Given those facts, the idea that this was some great repudiation of the blog-wing of the Democratic Party or that it was an endorsement of Broder-like, plodding centrism is purely wishful thinking on the part of those who wish it were so. The Democrats who won have one thing in common -- aggressive and unapologetic opposition to what the Republicans have become.

(5) The basic mechanics of American democracy, imperfect and defective though they may be, still function. Chronic defeatists and conspiracy theorists -- well-intentioned though they may be -- need to re-evaluate their defeatism and conspiracy theories in light of this rather compelling evidence which undermines them (a refusal to re-evaluate one's beliefs in light of conflicting evidence is a defining attribute of the Bush movement that shouldn't be replicated).

Karl Rove isn't all-powerful; today, he is a rejected loser. Republicans don't possess the power to dictate the outcome of elections with secret Diebold software. They can't magically produce Osama bin Laden the day before the election. They don't have the power to snap their fingers and hypnotize zombified Americans by exploiting a New Jersey court ruling on civil unions, or a John Kerry comment, or moronic buzzphrases and slogans designed to hide the truth (Americans heard all about how Democrats would bring their "San Francisco values" and their love of The Terrorists to Washington, and that moved nobody).

All of the hurdles and problems that are unquestionably present and serious -- a dysfunctional and corrupt national media, apathy on the part of Americans, the potent use of propaganda by the Bush administration, voter suppression tactics, gerrymandering and fundraising games -- can all be overcome. They just were.

Bush opponents haven't been losing because the deck is hopelessly stacked against them. They were losing because they hadn't figured out a way to convey to their fellow citizens just how radical and dangerous this political movement has become.

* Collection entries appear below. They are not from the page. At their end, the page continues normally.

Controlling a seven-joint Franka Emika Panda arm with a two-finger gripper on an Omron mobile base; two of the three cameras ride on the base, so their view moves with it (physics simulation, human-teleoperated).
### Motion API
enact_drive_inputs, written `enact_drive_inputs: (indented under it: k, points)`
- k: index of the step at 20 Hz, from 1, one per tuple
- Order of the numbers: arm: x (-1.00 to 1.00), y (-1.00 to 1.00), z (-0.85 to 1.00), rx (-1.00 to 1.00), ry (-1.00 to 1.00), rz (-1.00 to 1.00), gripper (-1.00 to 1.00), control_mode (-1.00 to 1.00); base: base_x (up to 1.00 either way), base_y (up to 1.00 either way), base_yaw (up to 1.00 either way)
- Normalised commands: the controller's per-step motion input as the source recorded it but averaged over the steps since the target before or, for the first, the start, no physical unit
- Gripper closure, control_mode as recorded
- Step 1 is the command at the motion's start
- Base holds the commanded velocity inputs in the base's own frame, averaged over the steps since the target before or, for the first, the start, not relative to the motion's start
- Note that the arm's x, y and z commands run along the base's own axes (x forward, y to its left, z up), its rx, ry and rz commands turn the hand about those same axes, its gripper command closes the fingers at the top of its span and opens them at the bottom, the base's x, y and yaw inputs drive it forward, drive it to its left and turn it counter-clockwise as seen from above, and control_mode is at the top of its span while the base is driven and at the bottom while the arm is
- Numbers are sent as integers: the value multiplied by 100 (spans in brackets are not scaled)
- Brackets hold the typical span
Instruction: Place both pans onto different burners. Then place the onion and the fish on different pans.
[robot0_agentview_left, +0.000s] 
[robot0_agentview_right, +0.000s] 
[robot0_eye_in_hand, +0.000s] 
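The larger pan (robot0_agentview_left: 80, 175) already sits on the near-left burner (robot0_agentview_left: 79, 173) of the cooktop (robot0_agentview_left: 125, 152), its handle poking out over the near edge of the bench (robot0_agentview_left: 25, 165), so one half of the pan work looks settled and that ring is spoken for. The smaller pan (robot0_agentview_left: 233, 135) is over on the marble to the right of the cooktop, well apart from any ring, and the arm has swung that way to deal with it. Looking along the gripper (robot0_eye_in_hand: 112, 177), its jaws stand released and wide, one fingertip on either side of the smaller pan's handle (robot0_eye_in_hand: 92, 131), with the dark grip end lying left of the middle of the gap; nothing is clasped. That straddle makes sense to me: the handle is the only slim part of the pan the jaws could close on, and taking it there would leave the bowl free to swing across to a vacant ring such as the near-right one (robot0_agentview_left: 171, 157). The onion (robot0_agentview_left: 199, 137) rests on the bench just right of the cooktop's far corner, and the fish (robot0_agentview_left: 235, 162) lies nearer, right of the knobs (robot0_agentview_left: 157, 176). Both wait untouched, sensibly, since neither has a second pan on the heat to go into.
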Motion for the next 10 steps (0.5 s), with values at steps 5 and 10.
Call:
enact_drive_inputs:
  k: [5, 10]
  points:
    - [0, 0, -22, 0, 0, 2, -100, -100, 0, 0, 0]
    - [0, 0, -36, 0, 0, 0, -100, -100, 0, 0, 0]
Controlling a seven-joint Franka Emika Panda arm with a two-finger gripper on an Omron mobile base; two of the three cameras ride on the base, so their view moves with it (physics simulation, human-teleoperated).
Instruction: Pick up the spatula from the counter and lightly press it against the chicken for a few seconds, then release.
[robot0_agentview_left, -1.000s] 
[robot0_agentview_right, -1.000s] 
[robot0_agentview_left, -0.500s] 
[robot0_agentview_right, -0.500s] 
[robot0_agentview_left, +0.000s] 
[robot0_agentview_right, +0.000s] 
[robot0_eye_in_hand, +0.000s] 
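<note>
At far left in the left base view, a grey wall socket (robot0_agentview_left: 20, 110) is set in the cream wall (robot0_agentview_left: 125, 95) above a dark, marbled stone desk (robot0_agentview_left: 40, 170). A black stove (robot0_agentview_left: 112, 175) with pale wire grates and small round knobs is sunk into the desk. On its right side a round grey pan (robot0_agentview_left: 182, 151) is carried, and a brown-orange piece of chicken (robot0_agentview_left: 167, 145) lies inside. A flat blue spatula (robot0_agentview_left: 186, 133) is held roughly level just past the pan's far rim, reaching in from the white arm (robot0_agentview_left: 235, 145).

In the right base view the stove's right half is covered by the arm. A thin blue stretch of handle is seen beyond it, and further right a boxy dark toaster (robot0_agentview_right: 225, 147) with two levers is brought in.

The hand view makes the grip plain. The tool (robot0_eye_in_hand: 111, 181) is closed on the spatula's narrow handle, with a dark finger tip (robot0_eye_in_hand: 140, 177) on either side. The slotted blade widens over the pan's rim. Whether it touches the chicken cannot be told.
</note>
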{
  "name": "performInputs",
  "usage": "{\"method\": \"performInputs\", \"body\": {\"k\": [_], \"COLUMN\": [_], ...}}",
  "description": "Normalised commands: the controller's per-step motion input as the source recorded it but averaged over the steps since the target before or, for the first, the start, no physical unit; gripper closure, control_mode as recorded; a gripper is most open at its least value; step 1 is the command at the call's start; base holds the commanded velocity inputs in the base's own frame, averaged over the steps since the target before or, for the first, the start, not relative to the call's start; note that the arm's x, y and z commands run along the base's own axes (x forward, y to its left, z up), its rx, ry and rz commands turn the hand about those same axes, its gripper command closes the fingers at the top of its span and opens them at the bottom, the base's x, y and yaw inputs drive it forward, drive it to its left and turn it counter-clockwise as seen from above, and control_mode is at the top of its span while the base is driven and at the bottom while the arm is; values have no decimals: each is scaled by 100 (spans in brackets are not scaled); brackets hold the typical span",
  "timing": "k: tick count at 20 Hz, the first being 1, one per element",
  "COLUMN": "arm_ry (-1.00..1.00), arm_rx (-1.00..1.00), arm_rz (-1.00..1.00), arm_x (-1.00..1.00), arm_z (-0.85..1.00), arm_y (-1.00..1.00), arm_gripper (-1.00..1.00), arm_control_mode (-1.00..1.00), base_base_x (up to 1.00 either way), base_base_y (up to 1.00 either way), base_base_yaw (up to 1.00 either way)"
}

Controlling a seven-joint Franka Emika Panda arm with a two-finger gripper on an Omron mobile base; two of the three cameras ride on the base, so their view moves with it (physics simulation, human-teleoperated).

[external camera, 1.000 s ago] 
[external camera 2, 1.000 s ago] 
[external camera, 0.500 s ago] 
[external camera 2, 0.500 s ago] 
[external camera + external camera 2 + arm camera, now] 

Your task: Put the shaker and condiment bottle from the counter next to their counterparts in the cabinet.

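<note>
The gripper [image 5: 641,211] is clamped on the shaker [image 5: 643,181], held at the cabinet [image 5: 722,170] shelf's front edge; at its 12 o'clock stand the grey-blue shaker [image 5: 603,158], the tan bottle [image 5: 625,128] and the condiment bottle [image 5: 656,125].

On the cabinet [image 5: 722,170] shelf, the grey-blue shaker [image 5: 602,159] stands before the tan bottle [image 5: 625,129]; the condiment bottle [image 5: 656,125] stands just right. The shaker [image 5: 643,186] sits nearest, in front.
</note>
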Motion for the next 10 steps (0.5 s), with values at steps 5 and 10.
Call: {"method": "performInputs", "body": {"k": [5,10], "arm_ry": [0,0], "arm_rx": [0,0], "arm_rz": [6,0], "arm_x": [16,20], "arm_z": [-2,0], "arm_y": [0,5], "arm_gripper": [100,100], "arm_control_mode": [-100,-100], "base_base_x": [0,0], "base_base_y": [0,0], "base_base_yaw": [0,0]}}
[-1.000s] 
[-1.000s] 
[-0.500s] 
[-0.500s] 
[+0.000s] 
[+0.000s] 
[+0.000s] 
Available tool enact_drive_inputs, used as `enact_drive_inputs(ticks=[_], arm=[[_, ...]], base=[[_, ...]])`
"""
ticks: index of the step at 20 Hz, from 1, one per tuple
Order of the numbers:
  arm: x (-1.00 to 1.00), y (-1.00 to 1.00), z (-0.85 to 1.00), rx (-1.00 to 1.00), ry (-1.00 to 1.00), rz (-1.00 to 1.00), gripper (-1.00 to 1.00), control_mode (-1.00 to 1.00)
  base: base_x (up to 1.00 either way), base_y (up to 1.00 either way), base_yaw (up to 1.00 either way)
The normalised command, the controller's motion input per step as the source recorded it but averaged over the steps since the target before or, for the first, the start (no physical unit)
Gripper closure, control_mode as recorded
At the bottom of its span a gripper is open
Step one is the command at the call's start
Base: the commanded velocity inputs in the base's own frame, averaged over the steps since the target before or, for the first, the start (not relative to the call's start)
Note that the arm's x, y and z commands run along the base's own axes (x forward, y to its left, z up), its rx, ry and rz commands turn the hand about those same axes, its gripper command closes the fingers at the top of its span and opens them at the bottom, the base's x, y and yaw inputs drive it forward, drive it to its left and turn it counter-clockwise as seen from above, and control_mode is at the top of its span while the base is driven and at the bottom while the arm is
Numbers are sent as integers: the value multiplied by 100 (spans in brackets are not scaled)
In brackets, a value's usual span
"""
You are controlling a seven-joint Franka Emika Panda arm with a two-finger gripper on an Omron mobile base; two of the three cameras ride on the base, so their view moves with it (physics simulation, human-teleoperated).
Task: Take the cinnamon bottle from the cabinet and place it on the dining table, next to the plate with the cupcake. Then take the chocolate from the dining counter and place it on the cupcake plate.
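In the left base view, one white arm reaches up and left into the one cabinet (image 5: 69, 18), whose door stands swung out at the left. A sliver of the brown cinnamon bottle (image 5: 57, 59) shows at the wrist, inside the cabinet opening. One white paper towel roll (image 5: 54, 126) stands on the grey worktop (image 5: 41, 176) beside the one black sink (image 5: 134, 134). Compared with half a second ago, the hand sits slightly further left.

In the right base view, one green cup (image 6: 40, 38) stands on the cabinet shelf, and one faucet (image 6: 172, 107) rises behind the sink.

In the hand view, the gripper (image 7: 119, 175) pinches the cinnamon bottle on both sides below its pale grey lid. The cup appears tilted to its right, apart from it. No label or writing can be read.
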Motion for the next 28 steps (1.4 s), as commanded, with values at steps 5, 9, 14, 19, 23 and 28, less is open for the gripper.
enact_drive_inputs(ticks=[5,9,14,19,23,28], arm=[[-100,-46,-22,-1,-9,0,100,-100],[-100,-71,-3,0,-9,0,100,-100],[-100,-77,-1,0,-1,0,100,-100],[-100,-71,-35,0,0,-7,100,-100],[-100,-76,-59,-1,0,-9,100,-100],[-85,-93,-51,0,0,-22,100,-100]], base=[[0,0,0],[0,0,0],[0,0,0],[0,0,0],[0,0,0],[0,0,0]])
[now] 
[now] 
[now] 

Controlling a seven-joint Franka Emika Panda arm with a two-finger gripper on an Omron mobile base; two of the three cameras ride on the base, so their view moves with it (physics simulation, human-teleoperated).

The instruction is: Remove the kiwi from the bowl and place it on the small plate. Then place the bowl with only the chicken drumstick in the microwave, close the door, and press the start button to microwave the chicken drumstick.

Now they did, and as a result, Americans see this movement for what it is and have begun the process of smashing it.

(6) This is only one small step towards the restoration of our country and its defining values, not a magic bullet. There is much work to be done, accountability to be imposed, facts to be uncovered, radicalism to be reversed, damage to be undone, and the rule of law to be re-established. And none of that will be easy.

Even Democratic control of both the House and Senate is no guarantee that the abuses will end. Quite the contrary. It is worth recalling that the central premise of this President is the Irrelevance of Congress and of everything else other than his will and his power. Takeover of the houses of Congress and the end of one-party rule is but one weapon to be used in the ongoing fight. It is not the end of the fight. Far, far from it.

But if nothing else, yesterday's results should galvanize everyone who recognizes the danger this country has been placed in by the radical, hate-mongering, deeply corrupt authoritarians who have been controlling (and destroying) it. That movement has been severely wounded, but not yet killed.

UPDATE: I have posts up at C&L here and here. The latter post, which is basically a summary of point (5) above, has generated substantial controversy and anger in the comment section, which was not unexpected. But it is a point that I think really needs to be emphasized, particularly while the emotions from last night are still vibrant.